What this task involves: Each of the following records is to be output exactly.

(Data under study)

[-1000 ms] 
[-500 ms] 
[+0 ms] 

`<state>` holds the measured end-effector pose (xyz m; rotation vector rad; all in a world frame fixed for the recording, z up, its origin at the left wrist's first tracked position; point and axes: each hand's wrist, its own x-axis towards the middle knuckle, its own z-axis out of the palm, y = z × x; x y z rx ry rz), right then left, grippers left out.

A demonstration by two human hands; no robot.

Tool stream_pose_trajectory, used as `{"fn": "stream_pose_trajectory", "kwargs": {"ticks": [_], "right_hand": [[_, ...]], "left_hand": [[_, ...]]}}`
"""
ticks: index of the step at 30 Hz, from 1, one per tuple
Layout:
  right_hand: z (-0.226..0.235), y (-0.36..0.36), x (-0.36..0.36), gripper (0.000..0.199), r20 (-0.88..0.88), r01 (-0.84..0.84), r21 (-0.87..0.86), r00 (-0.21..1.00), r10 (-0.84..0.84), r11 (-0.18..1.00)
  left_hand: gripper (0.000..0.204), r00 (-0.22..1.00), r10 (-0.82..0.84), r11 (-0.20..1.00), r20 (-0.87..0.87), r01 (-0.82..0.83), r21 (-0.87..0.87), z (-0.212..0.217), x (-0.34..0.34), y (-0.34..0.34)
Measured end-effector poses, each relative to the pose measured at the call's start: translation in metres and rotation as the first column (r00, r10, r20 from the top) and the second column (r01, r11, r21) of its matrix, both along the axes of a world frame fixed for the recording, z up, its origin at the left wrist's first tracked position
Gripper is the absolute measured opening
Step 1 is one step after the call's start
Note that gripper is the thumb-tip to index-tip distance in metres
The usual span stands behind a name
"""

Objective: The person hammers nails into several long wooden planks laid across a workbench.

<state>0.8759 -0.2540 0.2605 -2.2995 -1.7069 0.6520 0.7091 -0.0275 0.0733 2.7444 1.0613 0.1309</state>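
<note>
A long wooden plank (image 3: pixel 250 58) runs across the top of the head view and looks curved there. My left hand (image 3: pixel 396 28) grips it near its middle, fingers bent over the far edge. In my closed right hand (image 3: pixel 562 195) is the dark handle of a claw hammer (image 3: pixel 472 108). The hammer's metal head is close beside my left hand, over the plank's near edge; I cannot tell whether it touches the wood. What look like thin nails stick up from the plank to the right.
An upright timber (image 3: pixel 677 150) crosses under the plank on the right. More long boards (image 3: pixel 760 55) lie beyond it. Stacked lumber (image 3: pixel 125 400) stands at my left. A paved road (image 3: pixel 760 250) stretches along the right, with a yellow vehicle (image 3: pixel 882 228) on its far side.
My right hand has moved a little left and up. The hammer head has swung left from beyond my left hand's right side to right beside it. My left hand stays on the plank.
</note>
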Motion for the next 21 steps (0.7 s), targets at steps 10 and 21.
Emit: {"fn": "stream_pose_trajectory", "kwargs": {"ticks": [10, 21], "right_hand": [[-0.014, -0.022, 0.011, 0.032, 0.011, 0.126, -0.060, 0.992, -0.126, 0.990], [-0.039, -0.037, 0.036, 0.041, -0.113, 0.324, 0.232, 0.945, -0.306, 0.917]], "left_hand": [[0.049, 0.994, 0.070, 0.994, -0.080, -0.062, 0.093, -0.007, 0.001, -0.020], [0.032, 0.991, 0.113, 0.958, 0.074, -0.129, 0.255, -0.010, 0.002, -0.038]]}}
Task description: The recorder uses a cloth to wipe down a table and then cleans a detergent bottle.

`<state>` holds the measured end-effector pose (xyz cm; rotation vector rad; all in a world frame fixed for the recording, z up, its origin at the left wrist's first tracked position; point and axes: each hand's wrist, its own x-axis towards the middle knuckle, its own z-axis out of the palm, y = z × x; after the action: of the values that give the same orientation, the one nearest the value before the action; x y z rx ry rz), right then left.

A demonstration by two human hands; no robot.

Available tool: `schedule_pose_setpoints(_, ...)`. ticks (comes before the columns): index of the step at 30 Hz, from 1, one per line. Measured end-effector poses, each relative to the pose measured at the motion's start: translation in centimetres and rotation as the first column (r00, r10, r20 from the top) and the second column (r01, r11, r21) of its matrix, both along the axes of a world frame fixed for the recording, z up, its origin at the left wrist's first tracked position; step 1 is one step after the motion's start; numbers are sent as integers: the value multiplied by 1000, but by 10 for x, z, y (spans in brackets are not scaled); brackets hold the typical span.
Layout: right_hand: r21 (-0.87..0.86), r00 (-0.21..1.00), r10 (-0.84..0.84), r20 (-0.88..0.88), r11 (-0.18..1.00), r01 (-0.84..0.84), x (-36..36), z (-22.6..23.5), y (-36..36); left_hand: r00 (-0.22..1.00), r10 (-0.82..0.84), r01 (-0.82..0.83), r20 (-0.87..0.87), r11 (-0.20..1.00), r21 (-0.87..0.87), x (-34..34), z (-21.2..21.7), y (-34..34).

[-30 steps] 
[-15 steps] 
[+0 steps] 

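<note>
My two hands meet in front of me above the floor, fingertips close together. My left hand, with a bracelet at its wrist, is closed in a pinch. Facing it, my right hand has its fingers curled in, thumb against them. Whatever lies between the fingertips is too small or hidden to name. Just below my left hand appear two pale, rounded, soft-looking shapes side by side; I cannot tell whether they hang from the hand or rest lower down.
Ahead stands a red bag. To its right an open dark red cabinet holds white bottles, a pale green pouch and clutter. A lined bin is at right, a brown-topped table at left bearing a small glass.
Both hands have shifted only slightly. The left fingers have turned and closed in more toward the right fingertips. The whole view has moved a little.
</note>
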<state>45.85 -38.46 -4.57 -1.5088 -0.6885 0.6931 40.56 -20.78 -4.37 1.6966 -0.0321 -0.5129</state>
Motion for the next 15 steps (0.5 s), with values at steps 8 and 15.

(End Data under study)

Exercise response:
[-1000 ms] 
[-500 ms] 
[+0 ms] 

`<state>` holds the measured end-effector pose (xyz m; rotation vector rad; all in a world frame fixed for the recording, z up, its origin at the left wrist's first tracked position; point and axes: each hand's wrist, its own x-axis towards the middle knuckle, its own z-axis out of the palm, y = z × x; x y z rx ry rz), right then left, grippers left out.

A demonstration by two human hands; no robot.

Tool stream_pose_trajectory, used as `{"fn": "stream_pose_trajectory", "kwargs": {"ticks": [_], "right_hand": [[_, ...]], "left_hand": [[_, ...]]}}`
"""
ticks: index of the step at 30 Hz, from 1, one per tuple
Layout:
  right_hand: z (-0.226..0.235), y (-0.36..0.36), x (-0.36..0.36), gripper (0.000..0.199), r20 (-0.88..0.88), r01 (-0.84..0.84), r21 (-0.87..0.86), r00 (-0.21..1.00), r10 (-0.84..0.84), r11 (-0.18..1.00)
  left_hand: gripper (0.000..0.204), r00 (-0.22..1.00), r10 (-0.82..0.84), r11 (-0.20..1.00), r20 (-0.87..0.87), r01 (-0.82..0.83), r21 (-0.87..0.87), z (-0.212..0.217), x (-0.34..0.34), y (-0.34..0.34)
Measured end-effector poses, each relative to the pose measured at the call's start: translation in metres and rotation as the first column (r00, r10, r20 from the top) and the second column (r01, r11, r21) of its matrix, both along the axes of a world frame fixed for the recording, z up, its origin at the left wrist's first tracked position
Gripper is the absolute measured opening
Step 1 is one step after the call's start
Note that gripper is the thumb-tip to index-tip distance in metres
The usual span stands behind a name
"""

Objective: The person hammers nails into several long wooden planks laid across a workbench.

<state>0.8759 -0.2540 0.2605 -2.2995 -1.7069 0.6520 0.7091 -0.0275 0.0733 2.7444 1.0613 0.1309</state>
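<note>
A long wooden plank (image 3: pixel 250 58) runs across the top of the head view and looks curved there. My left hand (image 3: pixel 396 28) grips it near its middle, fingers bent over the far edge. In my closed right hand (image 3: pixel 562 195) is the dark handle of a claw hammer (image 3: pixel 472 108). The hammer's metal head is close beside my left hand, over the plank's near edge; I cannot tell whether it touches the wood. What look like thin nails stick up from the plank to the right.
An upright timber (image 3: pixel 677 150) crosses under the plank on the right. More long boards (image 3: pixel 760 55) lie beyond it. Stacked lumber (image 3: pixel 125 400) stands at my left. A paved road (image 3: pixel 760 250) stretches along the right, with a yellow vehicle (image 3: pixel 882 228) on its far side.
My right hand has moved a little left and up. The hammer head has swung left from beyond my left hand's right side to right beside it. My left hand stays on the plank.
</note>
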Motion for the next 21 steps (0.7 s), targets at steps 10 and 21.
Emit: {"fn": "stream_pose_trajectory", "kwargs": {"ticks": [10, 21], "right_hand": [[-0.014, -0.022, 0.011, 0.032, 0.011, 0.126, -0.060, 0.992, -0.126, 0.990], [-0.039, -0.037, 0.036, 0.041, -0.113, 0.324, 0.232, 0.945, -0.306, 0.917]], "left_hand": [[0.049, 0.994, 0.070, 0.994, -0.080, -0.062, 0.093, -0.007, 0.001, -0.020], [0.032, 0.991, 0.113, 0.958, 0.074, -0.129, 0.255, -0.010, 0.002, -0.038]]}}
Task description: The recorder uses a cloth to wipe down a table and then cleans a detergent bottle.

`<state>` holds the measured end-effector pose (xyz cm; rotation vector rad; all in a world frame fixed for the recording, z up, its origin at the left wrist's first tracked position; point and axes: each hand's wrist, its own x-axis towards the middle knuckle, its own z-axis out of the palm, y = z × x; after the action: of the values that give the same orientation, the one nearest the value before the action; x y z rx ry rz), right then left.

A demonstration by two human hands; no robot.

Available tool: `schedule_pose_setpoints(_, ...)`. ticks (comes before the columns): index of the step at 30 Hz, from 1, one per line. Measured end-effector poses, each relative to the pose measured at the motion's start: translation in centimetres and rotation as the first column (r00, r10, r20 from the top) and the second column (r01, r11, r21) of its matrix, both along the axes of a world frame fixed for the recording, z up, its origin at the left wrist's first tracked position; step 1 is one step after the motion's start; numbers are sent as integers: the value multiplied by 1000, but by 10 for x, z, y (spans in brackets are not scaled); brackets hold the typical span.
Layout: right_hand: r21 (-0.87..0.86), r00 (-0.21..1.00), r10 (-0.84..0.84), r20 (-0.88..0.88), r11 (-0.18..1.00), r01 (-0.84..0.84), x (-36..36), z (-22.6..23.5), y (-36..36); left_hand: r00 (-0.22..1.00), r10 (-0.82..0.84), r01 (-0.82..0.83), r20 (-0.87..0.87), r11 (-0.20..1.00), r21 (-0.87..0.87), x (-34..34), z (-21.2..21.7), y (-34..34).

[-30 steps] 
[-15 steps] 
[+0 steps] 

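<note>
My two hands meet in front of me above the floor, fingertips close together. My left hand, with a bracelet at its wrist, is closed in a pinch. Facing it, my right hand has its fingers curled in, thumb against them. Whatever lies between the fingertips is too small or hidden to name. Just below my left hand appear two pale, rounded, soft-looking shapes side by side; I cannot tell whether they hang from the hand or rest lower down.
Ahead stands a red bag. To its right an open dark red cabinet holds white bottles, a pale green pouch and clutter. A lined bin is at right, a brown-topped table at left bearing a small glass.
Both hands have shifted only slightly. The left fingers have turned and closed in more toward the right fingertips. The whole view has moved a little.
</note>
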<state>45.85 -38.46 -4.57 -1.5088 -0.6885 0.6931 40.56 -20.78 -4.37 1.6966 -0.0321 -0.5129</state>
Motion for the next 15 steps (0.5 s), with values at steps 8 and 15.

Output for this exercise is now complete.